Im Januar 2010 war das Canadian National Institute for the Blind aus finanziellen Gründen fast dazu gezwungen, seine Bibliothek zu schließen, schreibt Katie Engelhaft.

Der Fall
Im Januar 2010 drohte das Canadian National Institute for the Blind (CNIB) mit der Schließung seiner Bibliothek. CNIB gab an, dass die Bibliothek, die landesweit den größten Bestand an in Braillegeschriebenen Büchern hält, immer weniger öffentliche Mittel erhalte, und es sich nicht mehr leisten könne, seine Materialien an die 836.000 Kanadier mit eingeschränkter Sehfähigkeit zu verleihen. Die Bibliothek besitzt schwer erhältliche Werke, wie zum Beispiel ein Braille-Wörterbuch in 72 Bänden, dass vom Personal liebevoll als die “Hosentaschenversion” bezeichnet wird.
Manche argumentieren, dass der technische Fortschritt in Gestalt von digitalen Geräten zum Vorlesen von Texten, Audiobüchern und speziellen Computereinstellungen für Sehbehinderte das jahrhundertealte Braille-System, das auf reliefartig angeordneten Punkten basiert, überholt hat, da die Herstellung und Verbreitung von Braille-Texten vergleichsweise teuer ist.
Andererseits wird zum Beispiel vom Direktor der US National Federation of the Blind, Mark Riccobono, argumentiert, dass Sehbehinderte, die Braille nicht beherrschten, Analphabeten glichen.
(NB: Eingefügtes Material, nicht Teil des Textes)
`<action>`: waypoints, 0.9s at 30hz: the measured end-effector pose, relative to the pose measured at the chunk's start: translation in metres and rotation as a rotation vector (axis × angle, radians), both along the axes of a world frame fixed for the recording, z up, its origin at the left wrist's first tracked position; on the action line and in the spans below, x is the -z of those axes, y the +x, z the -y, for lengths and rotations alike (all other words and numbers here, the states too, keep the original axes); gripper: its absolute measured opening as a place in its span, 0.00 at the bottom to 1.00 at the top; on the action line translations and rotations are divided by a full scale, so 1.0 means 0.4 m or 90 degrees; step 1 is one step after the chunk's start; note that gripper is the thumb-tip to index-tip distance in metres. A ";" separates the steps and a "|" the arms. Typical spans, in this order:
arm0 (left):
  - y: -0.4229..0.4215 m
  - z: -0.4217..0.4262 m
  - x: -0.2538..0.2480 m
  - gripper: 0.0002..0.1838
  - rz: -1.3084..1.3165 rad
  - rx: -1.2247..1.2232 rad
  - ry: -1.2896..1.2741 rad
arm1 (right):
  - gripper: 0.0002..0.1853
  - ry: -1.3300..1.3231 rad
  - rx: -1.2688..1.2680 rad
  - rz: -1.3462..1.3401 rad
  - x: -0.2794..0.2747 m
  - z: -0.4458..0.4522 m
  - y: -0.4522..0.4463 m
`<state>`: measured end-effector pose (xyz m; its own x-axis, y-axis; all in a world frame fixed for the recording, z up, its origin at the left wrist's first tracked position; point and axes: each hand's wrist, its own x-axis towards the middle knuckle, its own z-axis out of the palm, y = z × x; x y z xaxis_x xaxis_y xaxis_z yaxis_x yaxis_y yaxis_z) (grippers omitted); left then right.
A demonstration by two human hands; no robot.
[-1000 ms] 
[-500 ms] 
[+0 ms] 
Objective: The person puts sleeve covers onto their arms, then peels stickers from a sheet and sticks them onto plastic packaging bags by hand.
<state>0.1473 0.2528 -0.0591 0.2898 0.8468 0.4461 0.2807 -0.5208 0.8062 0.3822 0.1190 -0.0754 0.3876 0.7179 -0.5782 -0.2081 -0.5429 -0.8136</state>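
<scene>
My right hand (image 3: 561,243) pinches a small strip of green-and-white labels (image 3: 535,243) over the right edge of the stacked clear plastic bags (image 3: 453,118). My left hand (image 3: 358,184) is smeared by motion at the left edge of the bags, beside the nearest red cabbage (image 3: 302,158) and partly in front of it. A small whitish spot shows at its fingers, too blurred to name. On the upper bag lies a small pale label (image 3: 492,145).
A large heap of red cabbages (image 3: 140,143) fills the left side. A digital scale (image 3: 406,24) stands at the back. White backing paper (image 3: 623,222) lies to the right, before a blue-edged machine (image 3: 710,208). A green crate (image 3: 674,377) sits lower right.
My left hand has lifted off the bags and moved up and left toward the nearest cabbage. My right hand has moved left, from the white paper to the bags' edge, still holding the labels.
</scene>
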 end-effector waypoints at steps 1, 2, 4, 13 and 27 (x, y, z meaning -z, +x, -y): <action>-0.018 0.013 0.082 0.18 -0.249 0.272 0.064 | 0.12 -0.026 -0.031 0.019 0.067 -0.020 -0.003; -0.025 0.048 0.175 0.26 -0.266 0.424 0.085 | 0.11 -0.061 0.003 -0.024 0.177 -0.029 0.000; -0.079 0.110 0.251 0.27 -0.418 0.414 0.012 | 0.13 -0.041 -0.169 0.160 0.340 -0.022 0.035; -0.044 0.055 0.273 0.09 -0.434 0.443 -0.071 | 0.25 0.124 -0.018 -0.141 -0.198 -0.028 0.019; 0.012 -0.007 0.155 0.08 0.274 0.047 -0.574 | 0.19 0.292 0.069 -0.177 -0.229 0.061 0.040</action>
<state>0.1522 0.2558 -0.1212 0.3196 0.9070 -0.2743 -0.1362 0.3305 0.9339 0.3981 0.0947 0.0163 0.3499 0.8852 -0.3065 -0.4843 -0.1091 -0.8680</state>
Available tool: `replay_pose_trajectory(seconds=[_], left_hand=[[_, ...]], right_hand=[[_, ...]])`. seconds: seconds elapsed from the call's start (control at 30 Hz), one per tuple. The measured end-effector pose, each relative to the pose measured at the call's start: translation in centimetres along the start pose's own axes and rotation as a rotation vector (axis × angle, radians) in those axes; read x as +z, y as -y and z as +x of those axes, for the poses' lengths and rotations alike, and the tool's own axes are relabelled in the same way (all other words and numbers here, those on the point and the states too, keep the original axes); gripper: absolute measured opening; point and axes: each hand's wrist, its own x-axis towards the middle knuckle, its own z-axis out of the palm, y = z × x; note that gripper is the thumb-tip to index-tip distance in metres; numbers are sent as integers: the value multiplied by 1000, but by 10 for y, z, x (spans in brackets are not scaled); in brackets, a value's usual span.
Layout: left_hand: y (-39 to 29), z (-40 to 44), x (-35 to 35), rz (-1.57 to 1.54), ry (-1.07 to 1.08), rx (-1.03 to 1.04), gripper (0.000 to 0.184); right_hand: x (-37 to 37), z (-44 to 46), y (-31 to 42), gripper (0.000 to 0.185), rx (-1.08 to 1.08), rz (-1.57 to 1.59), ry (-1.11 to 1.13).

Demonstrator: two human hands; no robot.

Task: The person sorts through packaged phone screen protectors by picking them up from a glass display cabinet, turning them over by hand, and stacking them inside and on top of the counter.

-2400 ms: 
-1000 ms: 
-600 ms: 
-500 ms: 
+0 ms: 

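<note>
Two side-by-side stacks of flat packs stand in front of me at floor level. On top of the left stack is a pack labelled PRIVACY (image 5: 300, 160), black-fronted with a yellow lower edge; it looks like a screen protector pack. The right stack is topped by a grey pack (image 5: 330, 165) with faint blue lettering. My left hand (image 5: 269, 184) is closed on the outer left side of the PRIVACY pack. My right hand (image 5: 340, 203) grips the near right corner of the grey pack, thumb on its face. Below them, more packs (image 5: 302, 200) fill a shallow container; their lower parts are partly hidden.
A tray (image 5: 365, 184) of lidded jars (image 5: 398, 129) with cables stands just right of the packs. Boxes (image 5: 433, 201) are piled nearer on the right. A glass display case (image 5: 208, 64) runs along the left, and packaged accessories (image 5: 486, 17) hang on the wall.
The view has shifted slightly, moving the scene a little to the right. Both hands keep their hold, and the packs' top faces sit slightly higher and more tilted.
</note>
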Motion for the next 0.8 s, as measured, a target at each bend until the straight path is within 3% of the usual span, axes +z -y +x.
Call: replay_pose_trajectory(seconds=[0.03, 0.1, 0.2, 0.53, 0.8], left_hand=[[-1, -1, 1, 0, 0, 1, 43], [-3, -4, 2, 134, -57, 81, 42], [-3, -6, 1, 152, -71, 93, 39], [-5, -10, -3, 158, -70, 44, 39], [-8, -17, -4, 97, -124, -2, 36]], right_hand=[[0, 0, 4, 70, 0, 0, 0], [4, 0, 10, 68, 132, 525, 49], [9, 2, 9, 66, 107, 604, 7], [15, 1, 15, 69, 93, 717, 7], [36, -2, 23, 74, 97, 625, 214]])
Eine von Dr Ruby Ryles von der Louisiana Tech University durchgeführte Studie kam zu dem Ergebnis, dass sehbehinderte Kinder, die nicht Braille lernen, in standardisierten Tests systematisch schlechter abschneiden als andere Kinder. Außerdem haben sie geringere Chancen auf einen Arbeitsplatz. Für andere, wie zum Beispiel Myra Rodrigues, die die CNIB-Bibliothek nutzt, ist es eher eine Frage von Magie. “Braille erweckt alles zum Leben,” erzählte sie mir; Audiobücher können dies nicht.
Im Jahr 2011 gab die kanadische Regierung die Vergabe einer einmaligen Zuweisung von 7 Millionen kanadischen Dollar an die CNIB-Bibliothek bekannt.
Geht es in diesem Streit um die Finanzierung einer Bibliothek um die Meinungsfreiheit, wenn der Zugang zu Braille für Sehbehinderte auch über Schreib- und Lesefähigkeit – und damit über die Fähigkeit, eine Meinung frei auszudrücken – entscheidet?